(Problem details)
Using the entries that follow, write out the line containing "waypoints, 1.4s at", the line containing "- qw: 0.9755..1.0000", and every line between them, exactly and nothing else.

Segment Start: Records for processing

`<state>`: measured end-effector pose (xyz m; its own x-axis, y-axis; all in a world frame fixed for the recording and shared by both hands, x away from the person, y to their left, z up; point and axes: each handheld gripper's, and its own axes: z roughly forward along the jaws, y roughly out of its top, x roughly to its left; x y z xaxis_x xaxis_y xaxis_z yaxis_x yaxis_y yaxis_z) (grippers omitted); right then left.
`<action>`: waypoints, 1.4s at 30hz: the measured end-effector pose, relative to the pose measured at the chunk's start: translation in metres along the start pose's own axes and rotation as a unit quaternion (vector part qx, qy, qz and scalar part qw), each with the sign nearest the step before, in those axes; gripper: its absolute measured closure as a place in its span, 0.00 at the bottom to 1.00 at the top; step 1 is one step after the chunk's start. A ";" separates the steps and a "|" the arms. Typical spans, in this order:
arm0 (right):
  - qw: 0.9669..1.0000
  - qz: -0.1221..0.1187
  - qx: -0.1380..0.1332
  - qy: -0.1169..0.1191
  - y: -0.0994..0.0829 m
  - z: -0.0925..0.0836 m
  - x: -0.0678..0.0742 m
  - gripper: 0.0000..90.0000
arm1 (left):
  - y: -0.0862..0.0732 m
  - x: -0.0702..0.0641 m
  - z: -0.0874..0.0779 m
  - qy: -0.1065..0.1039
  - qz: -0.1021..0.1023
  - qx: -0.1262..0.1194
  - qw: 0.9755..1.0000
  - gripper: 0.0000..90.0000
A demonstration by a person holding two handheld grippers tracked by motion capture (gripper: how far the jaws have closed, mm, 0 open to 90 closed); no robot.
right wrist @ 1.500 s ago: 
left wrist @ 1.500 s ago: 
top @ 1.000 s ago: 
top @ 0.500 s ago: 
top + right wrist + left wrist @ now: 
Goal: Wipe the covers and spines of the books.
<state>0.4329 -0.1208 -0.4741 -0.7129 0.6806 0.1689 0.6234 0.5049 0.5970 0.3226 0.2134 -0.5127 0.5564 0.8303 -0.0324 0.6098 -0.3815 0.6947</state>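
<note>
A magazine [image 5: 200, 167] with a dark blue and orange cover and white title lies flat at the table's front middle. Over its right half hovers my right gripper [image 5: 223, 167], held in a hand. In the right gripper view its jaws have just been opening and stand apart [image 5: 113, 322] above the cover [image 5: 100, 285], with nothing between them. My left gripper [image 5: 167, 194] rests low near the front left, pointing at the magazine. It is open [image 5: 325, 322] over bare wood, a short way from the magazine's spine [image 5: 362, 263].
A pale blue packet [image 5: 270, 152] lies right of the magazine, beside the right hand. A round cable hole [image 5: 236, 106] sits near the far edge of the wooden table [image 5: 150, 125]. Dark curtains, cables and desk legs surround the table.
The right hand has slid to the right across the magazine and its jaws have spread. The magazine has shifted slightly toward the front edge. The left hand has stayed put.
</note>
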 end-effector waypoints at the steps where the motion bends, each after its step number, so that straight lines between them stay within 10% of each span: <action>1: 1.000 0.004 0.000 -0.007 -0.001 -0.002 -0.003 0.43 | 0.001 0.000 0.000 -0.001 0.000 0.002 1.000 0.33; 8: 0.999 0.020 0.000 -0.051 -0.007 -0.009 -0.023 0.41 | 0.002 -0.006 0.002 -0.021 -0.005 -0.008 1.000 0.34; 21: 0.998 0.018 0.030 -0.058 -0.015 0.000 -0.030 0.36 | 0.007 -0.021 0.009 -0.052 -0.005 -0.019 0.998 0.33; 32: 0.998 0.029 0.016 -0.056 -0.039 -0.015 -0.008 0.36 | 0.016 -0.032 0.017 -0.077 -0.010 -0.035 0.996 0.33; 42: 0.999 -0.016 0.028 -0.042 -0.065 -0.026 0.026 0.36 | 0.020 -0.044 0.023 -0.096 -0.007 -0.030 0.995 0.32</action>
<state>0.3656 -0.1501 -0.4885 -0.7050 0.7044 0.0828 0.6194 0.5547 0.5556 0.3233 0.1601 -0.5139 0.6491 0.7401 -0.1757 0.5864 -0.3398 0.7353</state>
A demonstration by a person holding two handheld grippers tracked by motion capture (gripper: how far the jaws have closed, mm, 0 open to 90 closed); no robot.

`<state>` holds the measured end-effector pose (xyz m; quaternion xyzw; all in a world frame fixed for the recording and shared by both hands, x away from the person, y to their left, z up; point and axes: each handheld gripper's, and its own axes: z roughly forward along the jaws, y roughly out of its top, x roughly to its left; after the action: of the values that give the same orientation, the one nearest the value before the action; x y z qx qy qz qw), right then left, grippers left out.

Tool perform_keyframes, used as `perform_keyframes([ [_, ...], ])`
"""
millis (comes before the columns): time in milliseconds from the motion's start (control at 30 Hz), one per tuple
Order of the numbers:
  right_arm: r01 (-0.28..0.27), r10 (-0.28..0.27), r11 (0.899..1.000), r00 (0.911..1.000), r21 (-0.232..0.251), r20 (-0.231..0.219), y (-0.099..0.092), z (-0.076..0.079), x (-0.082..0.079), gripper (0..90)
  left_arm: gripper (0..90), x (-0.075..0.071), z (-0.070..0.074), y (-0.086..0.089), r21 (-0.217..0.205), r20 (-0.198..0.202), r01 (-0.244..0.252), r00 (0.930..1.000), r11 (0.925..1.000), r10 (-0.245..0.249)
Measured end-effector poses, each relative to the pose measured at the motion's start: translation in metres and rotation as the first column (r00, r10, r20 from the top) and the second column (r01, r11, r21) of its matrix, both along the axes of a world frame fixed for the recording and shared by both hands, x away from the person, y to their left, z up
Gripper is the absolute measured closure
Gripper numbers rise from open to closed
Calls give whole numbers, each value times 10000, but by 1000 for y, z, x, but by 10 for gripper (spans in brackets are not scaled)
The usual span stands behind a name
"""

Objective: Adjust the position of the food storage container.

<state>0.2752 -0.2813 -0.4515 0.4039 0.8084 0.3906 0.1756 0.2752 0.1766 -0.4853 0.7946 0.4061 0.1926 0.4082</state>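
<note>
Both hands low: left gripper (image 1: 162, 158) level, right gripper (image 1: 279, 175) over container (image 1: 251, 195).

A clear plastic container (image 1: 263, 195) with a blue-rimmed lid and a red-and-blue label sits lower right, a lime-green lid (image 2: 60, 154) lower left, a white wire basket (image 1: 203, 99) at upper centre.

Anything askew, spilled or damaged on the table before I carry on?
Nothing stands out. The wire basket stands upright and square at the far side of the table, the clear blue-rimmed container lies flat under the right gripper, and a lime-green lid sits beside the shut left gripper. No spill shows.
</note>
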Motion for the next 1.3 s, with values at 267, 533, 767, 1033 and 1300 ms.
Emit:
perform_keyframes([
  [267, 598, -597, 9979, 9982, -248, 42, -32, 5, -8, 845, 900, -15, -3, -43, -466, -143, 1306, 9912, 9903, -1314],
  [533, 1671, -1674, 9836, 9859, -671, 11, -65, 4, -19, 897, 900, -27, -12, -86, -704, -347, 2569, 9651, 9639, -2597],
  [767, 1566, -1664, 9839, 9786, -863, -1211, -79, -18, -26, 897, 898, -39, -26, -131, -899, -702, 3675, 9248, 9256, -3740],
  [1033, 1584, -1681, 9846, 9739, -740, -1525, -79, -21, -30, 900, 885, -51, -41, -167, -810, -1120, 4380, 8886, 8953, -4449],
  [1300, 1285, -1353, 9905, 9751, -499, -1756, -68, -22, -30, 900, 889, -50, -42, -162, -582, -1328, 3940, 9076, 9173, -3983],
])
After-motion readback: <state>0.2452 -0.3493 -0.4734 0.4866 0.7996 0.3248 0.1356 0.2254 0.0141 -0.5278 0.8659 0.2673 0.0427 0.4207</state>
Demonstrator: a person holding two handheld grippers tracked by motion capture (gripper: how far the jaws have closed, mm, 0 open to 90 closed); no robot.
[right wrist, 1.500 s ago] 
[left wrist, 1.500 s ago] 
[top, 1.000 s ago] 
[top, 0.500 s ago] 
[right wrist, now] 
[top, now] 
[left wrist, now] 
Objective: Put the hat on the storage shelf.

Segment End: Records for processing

(Answer to the exercise)
`<action>`: waypoints, 1.4s at 30hz: the measured end-effector pose, relative to the pose measured at the chunk's start: translation in metres along the start pose's own axes and rotation as a unit quaternion (vector part qx, qy, qz and scalar part qw), each with the sign nearest the step before, in those axes; gripper: its absolute measured closure as a place in its span, 0.00 at the bottom to 1.00 at the top; step 1 is one step after the chunk's start. A ";" separates the steps and a "|" the arms. Typical spans, in this order:
arm0 (right):
  - qw: 0.9669..1.0000
  - qz: -0.1221..0.1187
  - qx: -0.1380..0.1332
  - qy: -0.1169..0.1191
  - y: -0.0994..0.0829 m
  - z: -0.0925..0.0836 m
  - x: -0.0678..0.0742 m
  - gripper: 0.0000..90.0000
arm1 (left):
  - y: -0.0862..0.0732 m
  - x: -0.0702..0.0641 m
  - z: -0.0874..0.0779 m
  - qy: -0.1065..0.1039
  - qz: -0.1021..0.1023
  - qx: -0.1262..0.1194
  - qw: 0.9755..1.0000

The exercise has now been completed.